## [What is required]
Starting at the first line of the data below, repeat each line word for word up to and including the line with "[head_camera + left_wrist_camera".

◆ ◆ ◆ ◆ ◆ ◆ ◆

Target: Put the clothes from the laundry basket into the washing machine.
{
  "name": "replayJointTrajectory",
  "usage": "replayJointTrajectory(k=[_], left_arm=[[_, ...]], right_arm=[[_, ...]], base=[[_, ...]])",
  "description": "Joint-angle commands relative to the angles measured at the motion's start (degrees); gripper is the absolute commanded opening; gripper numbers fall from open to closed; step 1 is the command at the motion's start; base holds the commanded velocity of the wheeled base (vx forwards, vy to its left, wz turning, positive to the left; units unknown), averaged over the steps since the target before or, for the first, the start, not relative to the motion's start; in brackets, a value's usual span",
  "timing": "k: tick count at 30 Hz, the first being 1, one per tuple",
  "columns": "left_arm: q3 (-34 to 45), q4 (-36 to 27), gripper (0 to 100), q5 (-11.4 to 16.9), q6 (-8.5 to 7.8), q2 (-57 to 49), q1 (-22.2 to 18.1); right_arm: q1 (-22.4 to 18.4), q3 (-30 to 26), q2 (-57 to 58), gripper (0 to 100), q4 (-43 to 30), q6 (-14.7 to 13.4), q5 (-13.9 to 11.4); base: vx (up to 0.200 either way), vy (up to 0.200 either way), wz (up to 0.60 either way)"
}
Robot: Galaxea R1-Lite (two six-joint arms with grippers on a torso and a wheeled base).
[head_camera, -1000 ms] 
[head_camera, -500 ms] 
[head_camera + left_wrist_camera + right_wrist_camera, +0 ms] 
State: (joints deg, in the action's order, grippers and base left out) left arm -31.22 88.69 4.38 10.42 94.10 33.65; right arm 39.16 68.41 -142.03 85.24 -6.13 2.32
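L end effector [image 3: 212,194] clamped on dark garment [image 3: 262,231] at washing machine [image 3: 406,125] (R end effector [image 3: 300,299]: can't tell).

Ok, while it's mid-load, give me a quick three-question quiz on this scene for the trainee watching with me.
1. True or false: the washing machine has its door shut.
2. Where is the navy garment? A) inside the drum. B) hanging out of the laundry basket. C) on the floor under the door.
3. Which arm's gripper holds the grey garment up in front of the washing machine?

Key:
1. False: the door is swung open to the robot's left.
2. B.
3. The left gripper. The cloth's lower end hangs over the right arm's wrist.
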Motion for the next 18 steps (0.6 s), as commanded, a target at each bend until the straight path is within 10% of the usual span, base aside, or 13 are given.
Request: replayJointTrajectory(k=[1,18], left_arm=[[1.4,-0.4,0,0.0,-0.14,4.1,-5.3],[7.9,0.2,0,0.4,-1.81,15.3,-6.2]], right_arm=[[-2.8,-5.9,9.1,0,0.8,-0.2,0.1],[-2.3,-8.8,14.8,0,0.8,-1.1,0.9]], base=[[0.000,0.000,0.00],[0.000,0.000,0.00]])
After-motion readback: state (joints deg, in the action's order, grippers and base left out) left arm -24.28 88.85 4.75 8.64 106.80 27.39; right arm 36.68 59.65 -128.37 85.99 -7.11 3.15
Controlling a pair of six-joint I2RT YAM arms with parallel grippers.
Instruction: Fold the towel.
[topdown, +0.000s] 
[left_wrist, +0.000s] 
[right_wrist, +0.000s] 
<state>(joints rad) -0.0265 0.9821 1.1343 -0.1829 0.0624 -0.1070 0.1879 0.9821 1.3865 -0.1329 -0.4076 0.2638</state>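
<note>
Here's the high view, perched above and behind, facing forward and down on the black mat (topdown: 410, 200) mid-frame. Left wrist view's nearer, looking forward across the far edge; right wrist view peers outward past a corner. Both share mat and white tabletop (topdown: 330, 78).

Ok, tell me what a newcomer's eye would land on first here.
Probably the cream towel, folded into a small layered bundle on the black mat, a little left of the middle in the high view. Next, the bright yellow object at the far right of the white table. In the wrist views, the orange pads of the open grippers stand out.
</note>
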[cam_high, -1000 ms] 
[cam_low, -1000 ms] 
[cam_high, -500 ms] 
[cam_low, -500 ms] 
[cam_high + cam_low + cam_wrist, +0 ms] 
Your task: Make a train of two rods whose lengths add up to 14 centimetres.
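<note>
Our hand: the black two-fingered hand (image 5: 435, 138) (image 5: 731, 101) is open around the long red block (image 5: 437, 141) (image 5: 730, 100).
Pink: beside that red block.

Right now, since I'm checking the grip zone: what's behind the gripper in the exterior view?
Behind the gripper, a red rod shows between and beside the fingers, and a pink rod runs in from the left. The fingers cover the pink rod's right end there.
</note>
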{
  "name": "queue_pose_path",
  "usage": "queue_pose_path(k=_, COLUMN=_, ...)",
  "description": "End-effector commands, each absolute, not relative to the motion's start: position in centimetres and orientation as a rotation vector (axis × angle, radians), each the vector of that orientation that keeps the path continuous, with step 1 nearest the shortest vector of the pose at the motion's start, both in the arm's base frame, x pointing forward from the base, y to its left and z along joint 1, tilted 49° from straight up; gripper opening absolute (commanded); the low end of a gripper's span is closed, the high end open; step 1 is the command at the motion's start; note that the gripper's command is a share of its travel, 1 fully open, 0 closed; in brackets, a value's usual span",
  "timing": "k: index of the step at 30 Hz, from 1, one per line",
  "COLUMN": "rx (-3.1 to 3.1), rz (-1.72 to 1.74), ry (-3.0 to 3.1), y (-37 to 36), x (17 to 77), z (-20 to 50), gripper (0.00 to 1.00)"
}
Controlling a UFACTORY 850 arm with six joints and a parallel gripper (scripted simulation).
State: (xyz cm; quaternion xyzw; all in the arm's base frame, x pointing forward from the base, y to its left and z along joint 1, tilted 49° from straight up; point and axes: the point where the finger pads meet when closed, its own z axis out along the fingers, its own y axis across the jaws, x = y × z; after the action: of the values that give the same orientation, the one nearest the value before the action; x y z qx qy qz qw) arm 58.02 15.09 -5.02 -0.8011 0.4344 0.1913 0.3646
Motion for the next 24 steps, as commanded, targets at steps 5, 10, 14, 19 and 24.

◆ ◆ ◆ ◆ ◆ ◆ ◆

## [Written reply]
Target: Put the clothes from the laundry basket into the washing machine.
{
  "name": "replayJointTrajectory",
  "usage": "replayJointTrajectory(k=[_], left_arm=[[_, ...]], right_arm=[[_, ...]], base=[[_, ...]])",
  "description": "Joint-angle commands relative to the angles measured at the motion's start (degrees); gripper is the absolute commanded opening; gripper numbers fall from open to closed; step 1 is the command at the motion's start; base holds the commanded velocity of the wheeled base (vx forwards, vy to its left, wz turning, positive to the left; units unknown), averaged over the steps since the target before or, for the first, the start, not relative to the motion's start; in brackets, a value's usual span",
  "timing": "k: tick count at 30 Hz, the first being 1, one per tuple",
  "columns": "left_arm: q3 (-34 to 45), q4 (-36 to 27), gripper (0 to 100), q5 (-11.4 to 16.9), q6 (-8.5 to 7.8), q2 (-57 to 49), q1 (-22.2 to 18.1); right_arm: q1 (-22.4 to 18.4), q3 (-30 to 26), q2 (-57 to 58), gripper (0 to 100), q4 (-43 to 30), q6 (-14.7 to 13.4), q5 (-13.9 to 11.4); base: vx (up to 0.200 either way), vy (up to 0.200 either way), wz (up to 0.60 either way)"
}
Robot: Galaxea R1-Lite (two six-joint arms with grippers on a torso and a wheeled base).
[head_camera, -1000 ms] 
[head_camera, -500 ms] 
[head_camera + left_wrist_camera + right_wrist_camera, +0 ms] 

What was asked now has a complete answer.